Jakub Kania, były (kto czytał „444” pamięta, że to ten, o dziwo sympatyczny!) prokurator IPN, obecnie konsultant Jad Waszem, otrzymuje zlecenie odnalezienia grobów zamordowanych w czasie wojny Żydów, więźniów tajemniczego obozu na Górze Świętej Anny. Zlecenie jak dla niego, bo i historia, i śledztwo. Obóz był niewielki, bardzo tajemniczy i niewiele o nim można znaleźć w dostępnej dokumentacji. Cel zlecenia, jak najbardziej chlubny, żydowscy potomkowie chcą upamiętnić miejsce kaźni swoich pobratymców.
Ale jak się okazuje, nic nie jest jednowymiarowe w tej historii. Zleceniodawcy, wielu pośredników, współpracownicy a nawet konkurencyjni poszukiwacze. Każdy jej bohater ma swoje motywy. Mniej lub bardziej przyziemne bądź wzniosłe. Idee, nieakceptowalne ale wciąż żywe, prosta ludzka zemsta, skrucha i chęć zadośćuczynienia, ale i zwykła chciwość. Cały katalog uczuć napędzających postaci przewijające się przez strony tej książki nie pozwala się od niej oderwać. I tajemnice diamentów, amsterdamskich jubilerów, hitlerowskich zbrodniarzy.
Opowieść poprowadzona jest wielowątkowo, więc niby od razu poznajemy rozmaite zdarzenia z lat 20-tych i okresu wojny, które Jakub musi mozolnie odkryć i powiązać, ale nie sądzę, żeby ktokolwiek sam wpadł na trop rozwiązania. Wątki się splatają, ślady rozbiegają, bohaterowie znikają i odnajdują. A Jakub śledzi.

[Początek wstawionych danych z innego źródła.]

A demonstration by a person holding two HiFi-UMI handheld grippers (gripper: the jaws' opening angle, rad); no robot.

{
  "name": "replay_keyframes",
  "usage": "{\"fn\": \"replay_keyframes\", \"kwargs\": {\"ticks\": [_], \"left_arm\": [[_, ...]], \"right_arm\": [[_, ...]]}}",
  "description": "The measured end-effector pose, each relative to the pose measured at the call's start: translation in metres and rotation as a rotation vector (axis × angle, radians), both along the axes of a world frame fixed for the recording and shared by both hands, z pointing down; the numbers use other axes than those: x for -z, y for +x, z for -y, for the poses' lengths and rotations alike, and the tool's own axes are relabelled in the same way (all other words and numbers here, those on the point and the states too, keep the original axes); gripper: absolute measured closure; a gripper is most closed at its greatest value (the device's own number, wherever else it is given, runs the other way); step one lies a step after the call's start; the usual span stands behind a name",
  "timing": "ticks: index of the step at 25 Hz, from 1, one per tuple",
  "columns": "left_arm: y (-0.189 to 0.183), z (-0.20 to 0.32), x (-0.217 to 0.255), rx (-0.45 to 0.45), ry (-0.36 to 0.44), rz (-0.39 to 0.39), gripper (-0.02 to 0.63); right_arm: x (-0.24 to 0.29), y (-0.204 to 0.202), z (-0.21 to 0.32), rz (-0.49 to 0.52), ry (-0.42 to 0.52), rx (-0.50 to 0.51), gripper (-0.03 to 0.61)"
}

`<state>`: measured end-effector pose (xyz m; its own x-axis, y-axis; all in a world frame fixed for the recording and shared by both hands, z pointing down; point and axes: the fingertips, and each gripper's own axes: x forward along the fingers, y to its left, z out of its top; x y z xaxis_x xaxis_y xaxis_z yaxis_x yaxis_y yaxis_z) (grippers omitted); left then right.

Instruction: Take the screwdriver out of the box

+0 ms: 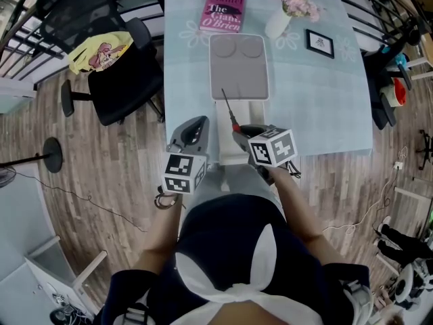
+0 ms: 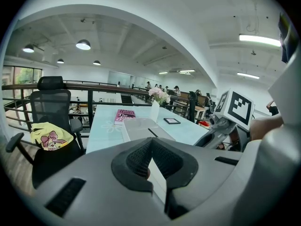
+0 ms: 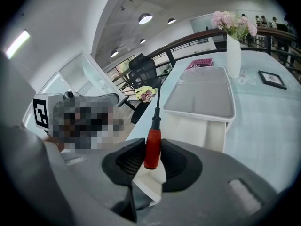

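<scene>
Screwdriver (image 3: 152, 147) sits clamped by its red handle in my right gripper (image 3: 151, 157), shaft pointing up and away over the box, seemingly lifted clear. On the table (image 1: 325, 107), the white box (image 1: 238, 66) lies just ahead and below. My left gripper (image 2: 150, 146), jaws drawn together, hangs beside its left. Book (image 1: 223, 10) and vase (image 1: 277, 24) stand beyond, well apart.
</scene>
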<state>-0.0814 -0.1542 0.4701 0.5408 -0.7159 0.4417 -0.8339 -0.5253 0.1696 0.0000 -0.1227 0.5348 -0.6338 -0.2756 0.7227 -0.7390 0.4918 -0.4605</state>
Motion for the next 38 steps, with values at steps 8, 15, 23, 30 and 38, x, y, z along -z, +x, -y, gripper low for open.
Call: {"fn": "replay_keyframes", "kwargs": {"ticks": [8,15,23,30,38], "left_arm": [[-0.001,0.002,0.005,0.002,0.008,0.002,0.597],[-0.003,0.004,0.011,0.002,0.022,-0.005,0.597],[0.002,0.004,0.016,-0.005,0.033,-0.006,0.597],[0.004,0.002,0.02,-0.002,0.038,-0.011,0.597],[0.007,-0.001,0.024,-0.004,0.049,-0.013,0.597]], "right_arm": [[0.019,-0.004,0.007,0.042,0.052,-0.001,0.476],[0.034,-0.005,0.013,0.066,0.12,-0.016,0.476],[0.055,-0.004,0.016,0.09,0.18,-0.008,0.476],[0.069,-0.005,0.014,0.117,0.213,-0.004,0.476],[0.084,-0.009,0.009,0.15,0.284,0.015,0.476]]}}
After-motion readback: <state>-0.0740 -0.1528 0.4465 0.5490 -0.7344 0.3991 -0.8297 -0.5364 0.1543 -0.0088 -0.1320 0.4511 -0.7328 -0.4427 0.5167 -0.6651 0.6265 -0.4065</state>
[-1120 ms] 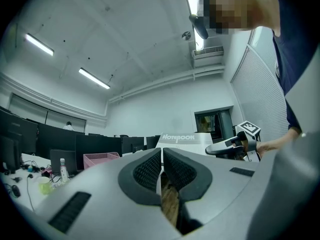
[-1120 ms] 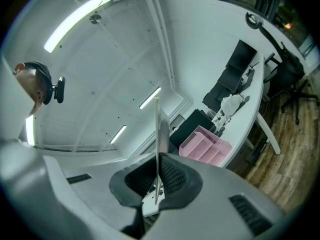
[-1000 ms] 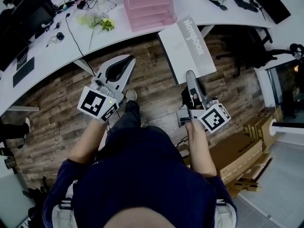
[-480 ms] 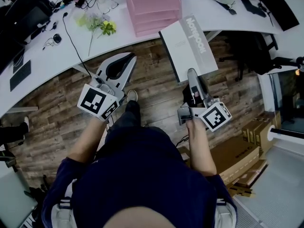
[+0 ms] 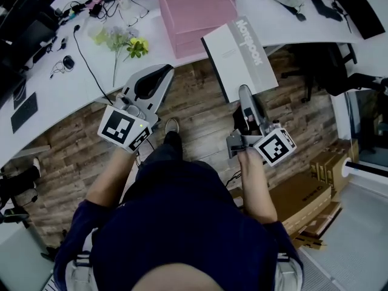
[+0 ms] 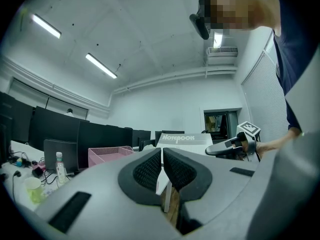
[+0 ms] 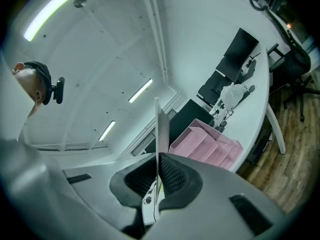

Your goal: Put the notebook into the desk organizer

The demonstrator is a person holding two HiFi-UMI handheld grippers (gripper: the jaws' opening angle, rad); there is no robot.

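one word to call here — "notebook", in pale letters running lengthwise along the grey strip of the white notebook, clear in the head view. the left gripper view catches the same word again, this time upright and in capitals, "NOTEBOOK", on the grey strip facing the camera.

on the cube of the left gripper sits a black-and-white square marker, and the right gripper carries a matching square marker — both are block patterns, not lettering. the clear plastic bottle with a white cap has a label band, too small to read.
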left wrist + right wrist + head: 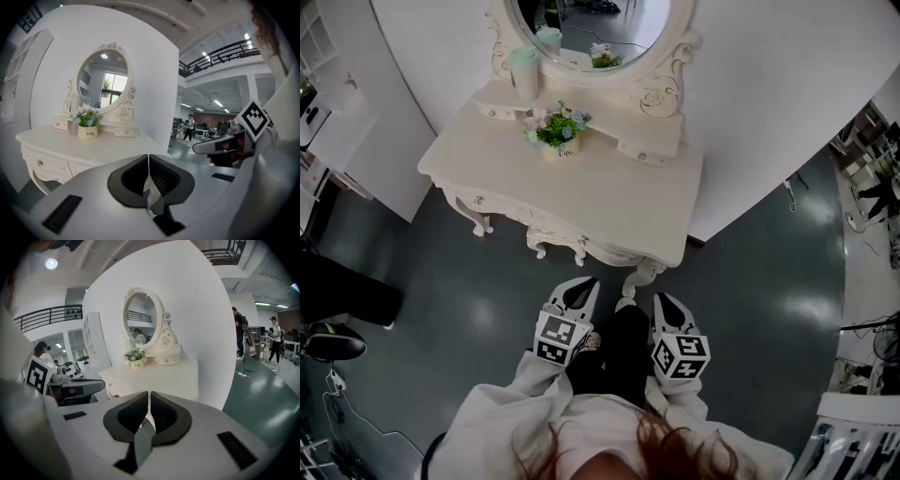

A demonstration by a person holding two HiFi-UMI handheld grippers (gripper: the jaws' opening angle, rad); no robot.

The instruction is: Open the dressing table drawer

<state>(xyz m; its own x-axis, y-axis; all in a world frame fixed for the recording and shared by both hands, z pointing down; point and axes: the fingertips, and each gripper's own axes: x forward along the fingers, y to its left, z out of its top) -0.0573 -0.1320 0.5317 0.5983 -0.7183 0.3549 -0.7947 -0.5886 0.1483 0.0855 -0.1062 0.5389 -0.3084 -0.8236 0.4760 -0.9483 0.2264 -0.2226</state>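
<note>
The cream dressing table [609, 211] stands against the white wall, a short way ahead of both grippers. Its front drawers sit under the top edge: carved fronts [555, 234] in the head view, panels with small knobs [47, 165] in the left gripper view. My left gripper [578, 292] is held over the grey floor, its jaws [148, 161] shut with nothing between them. Beside it on the right, my right gripper [666, 305] is also shut and empty [149, 399]. Neither one touches the table. The table's near corner [187, 380] faces the right gripper.
On the tabletop are a flower pot [557, 131], a pale green cup [524, 70], an oval mirror [591, 28] and small upper drawers [649, 150]. Curved table legs [639, 277] reach the floor. Dark furniture [342, 291] and cables lie at the left. People [276, 341] stand far off.
</note>
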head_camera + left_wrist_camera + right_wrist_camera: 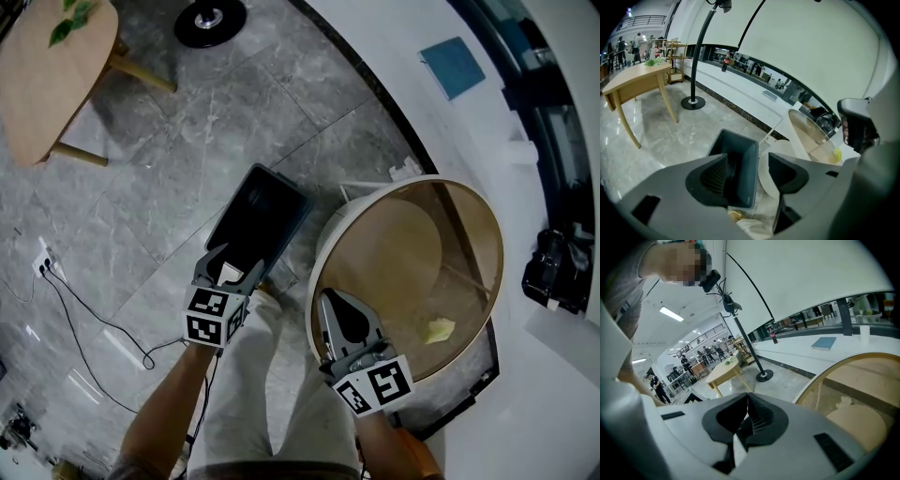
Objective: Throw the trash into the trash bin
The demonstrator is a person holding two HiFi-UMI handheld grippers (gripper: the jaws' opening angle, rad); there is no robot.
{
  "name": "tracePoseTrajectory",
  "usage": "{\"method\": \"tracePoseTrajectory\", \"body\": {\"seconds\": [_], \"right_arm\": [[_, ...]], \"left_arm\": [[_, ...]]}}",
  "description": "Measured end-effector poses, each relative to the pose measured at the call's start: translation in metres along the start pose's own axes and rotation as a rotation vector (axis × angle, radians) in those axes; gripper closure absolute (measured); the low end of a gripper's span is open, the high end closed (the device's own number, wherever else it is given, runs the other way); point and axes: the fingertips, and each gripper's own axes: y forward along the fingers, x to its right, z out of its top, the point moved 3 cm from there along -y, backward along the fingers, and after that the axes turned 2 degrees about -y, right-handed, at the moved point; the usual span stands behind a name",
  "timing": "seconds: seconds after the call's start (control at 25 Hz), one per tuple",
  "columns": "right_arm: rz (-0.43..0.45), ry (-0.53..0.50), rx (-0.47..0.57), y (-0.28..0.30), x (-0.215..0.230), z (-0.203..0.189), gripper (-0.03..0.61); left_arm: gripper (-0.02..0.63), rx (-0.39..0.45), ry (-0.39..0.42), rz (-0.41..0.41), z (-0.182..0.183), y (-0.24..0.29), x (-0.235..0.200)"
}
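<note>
Left tool (747, 161) agape at bin (750, 176), right (747, 409) closed

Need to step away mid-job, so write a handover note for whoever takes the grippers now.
Left gripper: open, empty, over the trash bin.
Right gripper: shut, empty, at the round table's near edge.
Yellow scrap: lying on the round table, untouched.
Done: unclear; the bin's inside is too dark to see trash.
Left: grab the scrap, drop it in the bin.
</note>
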Motion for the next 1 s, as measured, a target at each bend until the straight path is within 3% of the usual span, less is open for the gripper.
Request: {"method": "tracePoseTrajectory", "body": {"seconds": [0.2,0.28,0.36,0.68,1.0], "right_arm": [[-0.003,-0.004,0.005,-0.005,0.003,0.003,0.560],[-0.003,-0.007,0.009,-0.007,0.003,0.005,0.560],[-0.003,-0.009,0.014,-0.009,0.003,0.007,0.560],[-0.003,-0.017,0.024,-0.021,-0.003,0.014,0.560],[0.002,-0.007,0.043,-0.066,-0.029,0.063,0.560]], "left_arm": [[0.373,0.021,0.006,0.019,0.008,-0.005,0.004],[0.448,0.034,0.005,0.033,0.013,-0.011,0.006],[0.585,0.044,0.005,0.054,0.016,-0.015,0.006],[0.594,0.062,0.005,0.057,0.029,-0.034,0.021],[0.594,0.111,-0.014,0.050,0.070,-0.124,0.074]]}}
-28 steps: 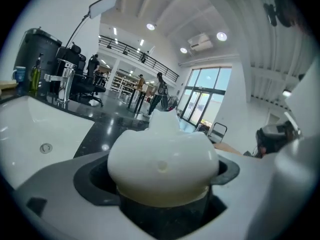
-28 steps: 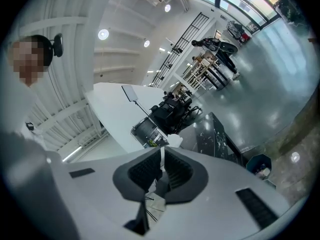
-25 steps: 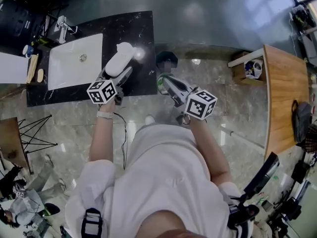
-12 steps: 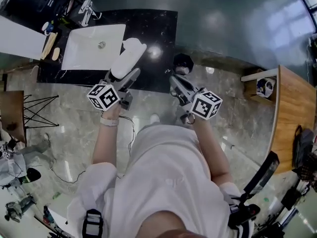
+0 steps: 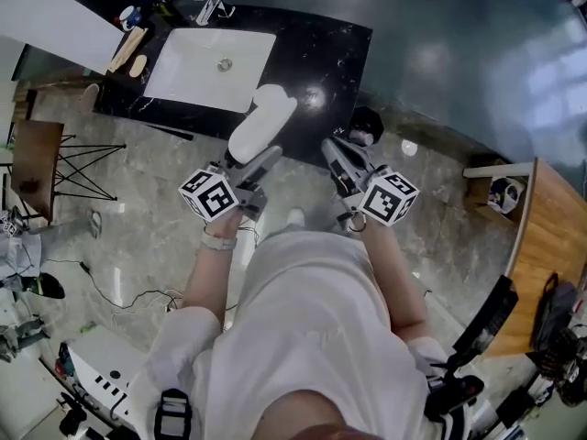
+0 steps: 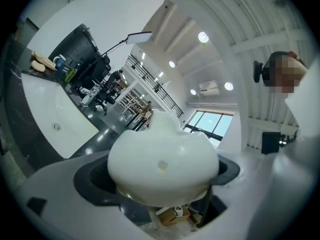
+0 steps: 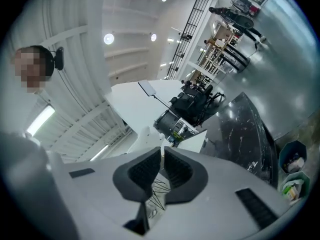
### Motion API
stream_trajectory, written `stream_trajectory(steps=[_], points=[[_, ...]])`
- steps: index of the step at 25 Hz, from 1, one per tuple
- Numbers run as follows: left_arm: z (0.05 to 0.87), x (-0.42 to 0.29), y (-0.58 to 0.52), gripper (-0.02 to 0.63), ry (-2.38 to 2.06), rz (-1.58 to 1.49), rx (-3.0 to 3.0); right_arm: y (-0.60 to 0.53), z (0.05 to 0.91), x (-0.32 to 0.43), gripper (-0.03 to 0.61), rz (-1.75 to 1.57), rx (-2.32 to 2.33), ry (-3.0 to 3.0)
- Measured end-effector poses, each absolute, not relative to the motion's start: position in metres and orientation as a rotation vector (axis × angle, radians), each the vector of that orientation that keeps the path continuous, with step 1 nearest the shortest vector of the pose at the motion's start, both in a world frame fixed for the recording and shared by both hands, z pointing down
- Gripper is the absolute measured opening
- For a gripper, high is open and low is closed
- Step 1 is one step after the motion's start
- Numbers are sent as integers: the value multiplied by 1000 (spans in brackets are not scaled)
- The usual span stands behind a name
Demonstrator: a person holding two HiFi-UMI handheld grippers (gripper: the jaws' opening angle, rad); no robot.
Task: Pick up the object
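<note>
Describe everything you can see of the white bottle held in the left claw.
The white bottle is long, rounded and plain, and looks like smooth, glossy plastic with no label in sight. The left claw is clamped on its near end, with dark pads pressing both sides. Its rounded base faces the claw's camera and has a small dimple in the middle. It points away from the person, toward the black counter. Nothing else is seen touching it.

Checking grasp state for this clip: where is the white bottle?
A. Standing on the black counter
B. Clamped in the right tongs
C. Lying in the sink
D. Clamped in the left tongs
D: the left gripper view shows the left tongs closed on the white bottle, one jaw on each side of it, while the right tongs are shut on nothing.
</note>
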State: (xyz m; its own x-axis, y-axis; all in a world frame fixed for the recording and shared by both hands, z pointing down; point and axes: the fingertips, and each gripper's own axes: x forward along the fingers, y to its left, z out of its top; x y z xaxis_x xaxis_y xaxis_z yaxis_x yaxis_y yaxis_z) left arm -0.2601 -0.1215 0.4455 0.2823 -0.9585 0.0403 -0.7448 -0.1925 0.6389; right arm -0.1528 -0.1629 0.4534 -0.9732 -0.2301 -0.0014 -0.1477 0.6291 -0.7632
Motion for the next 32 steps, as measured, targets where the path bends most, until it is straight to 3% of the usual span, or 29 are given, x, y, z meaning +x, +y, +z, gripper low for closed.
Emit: stream_trajectory(steps=[18,32], points=[[437,-232,-76,520,-1410,-764,1889,-135,450,-168,20,-1312,-223,2739],[444,-218,-98,520,-1355,-753,1903,-153,460,-153,18,-1300,-329,2758]])
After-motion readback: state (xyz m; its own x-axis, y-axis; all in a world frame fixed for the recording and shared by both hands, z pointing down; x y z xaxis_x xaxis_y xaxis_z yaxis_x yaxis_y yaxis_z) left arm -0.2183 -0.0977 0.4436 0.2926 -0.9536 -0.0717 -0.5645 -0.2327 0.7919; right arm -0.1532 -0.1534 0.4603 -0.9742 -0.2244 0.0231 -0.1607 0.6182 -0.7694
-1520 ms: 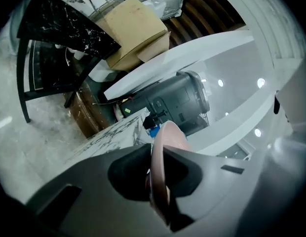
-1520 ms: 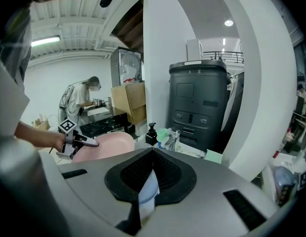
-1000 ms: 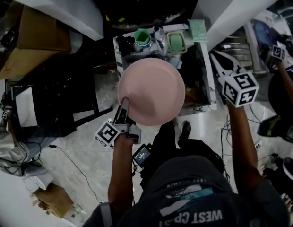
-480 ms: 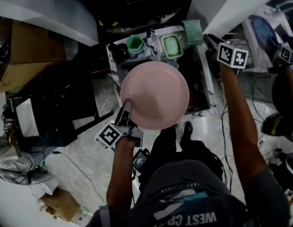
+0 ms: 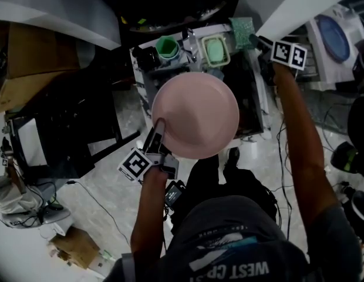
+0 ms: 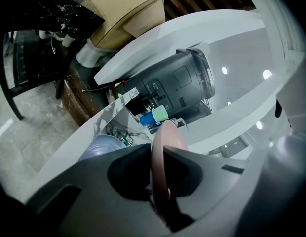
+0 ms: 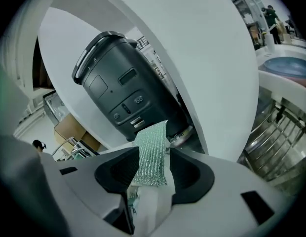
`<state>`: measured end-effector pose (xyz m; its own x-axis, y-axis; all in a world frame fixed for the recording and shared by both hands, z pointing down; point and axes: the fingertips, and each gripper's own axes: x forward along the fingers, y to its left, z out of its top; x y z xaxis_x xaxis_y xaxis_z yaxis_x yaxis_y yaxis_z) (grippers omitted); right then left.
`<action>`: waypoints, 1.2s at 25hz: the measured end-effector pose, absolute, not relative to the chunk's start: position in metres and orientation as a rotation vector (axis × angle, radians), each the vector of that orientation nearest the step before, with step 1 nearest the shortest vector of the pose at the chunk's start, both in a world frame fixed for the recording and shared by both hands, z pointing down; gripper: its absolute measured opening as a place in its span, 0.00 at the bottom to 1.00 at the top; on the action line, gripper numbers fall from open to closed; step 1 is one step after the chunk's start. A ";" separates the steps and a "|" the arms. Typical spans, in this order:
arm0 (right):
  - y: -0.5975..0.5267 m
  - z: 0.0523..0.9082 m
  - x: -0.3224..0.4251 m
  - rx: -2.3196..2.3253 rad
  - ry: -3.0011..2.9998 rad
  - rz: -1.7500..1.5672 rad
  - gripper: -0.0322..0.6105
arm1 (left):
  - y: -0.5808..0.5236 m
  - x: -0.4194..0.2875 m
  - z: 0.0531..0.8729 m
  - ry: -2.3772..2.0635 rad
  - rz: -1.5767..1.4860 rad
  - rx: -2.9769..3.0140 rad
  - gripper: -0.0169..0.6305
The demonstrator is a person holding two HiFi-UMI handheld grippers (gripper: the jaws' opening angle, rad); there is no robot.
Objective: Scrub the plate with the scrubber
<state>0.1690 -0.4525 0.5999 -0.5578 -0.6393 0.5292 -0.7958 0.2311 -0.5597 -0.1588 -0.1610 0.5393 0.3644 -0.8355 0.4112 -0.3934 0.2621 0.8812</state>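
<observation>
Seen from above, the left gripper (image 5: 157,129) had its fingers closed on the near-left rim of a round pink plate (image 5: 196,113). It held the plate up over a cluttered surface (image 5: 261,107), with a green cup (image 5: 167,47) and a pale green tub (image 5: 216,50) at the far edge. The right gripper (image 5: 259,40) reached to the far right corner, well apart from the plate. Its fingers were opening, with the sparkly green scrubber (image 7: 152,154) standing loosely between them.
</observation>
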 end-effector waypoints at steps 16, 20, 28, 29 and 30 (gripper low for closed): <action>-0.447 0.596 0.174 1.359 -2.286 1.417 0.19 | -0.148 -0.151 0.535 -1.231 -0.460 1.338 0.07; -0.420 0.547 0.169 1.311 -2.379 1.341 0.18 | -0.143 -0.148 0.537 -1.241 -0.445 1.353 0.07; -0.257 0.463 0.088 0.771 -2.563 1.116 0.18 | -0.140 -0.148 0.539 -1.266 -0.434 1.384 0.07; -0.236 0.464 0.076 0.699 -2.553 1.070 0.18 | -0.140 -0.146 0.537 -1.262 -0.446 1.389 0.07; -0.217 0.466 0.066 0.644 -2.534 1.024 0.18 | -0.141 -0.146 0.536 -1.261 -0.453 1.399 0.07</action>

I czytelnik na bezdechu z nim.
Tym razem Kasia nie bardzo może pomóc, ponieważ odrobinę jest zajęta czym innym ?. Za to pojawia się ponownie i pomaga w trafieniu na kolejną nitkę śladu, mrukliwy, ale budzący sympatię bosman Kania, niesłychanie domyślny, sprytny i młody duchem. Pojawiają się także nowe postaci, które wzbudziły moją ogromną sympatię: Dawid, którego już raczej nie spotkamy (przynależy ściśle do tej historii) i Unra, który mam nadzieję, jeszcze będzie miał szanse wspierać Kubę w kolejnych książkach! No bo przecież będą chyba? Tyle tajemnic do odkrycia…
„Miejsce i imię” jest zupełnie inne niż „444”. Krótszy horyzont czasowy, zatem również mniej płaszczyzn akcji, brak mistycznego przekazu w tle, brak również fantastycznego wybiegu w przyszłość. Ale jest mnóstwo informacji, które mnie skłaniają do poszukiwania wiedzy powiązanej. Godzinę oglądałam rodzaje szlifów kamieni szlachetnych! Poza tym czytając mam ochotę pojechać i na wybrzeże, i w okolice Góry Św. Anny, i do Amsterdamu. Uwielbiam książki, które takie chęci wywołują!
Gorąco polecam!
Tytuł: „Miejsce i imię”
Autor: Maciej Siembieda
Wydawnictwo: Wielka Litera
Data premiery: 14.03.2018
Moja ocena: 10/10
PS. Dziękuję autorowi, panu Maciejowi Siembiedzie oraz Wydawnictwu Wielka Litera za udostępnienie książki do recenzji. To była przyjemność!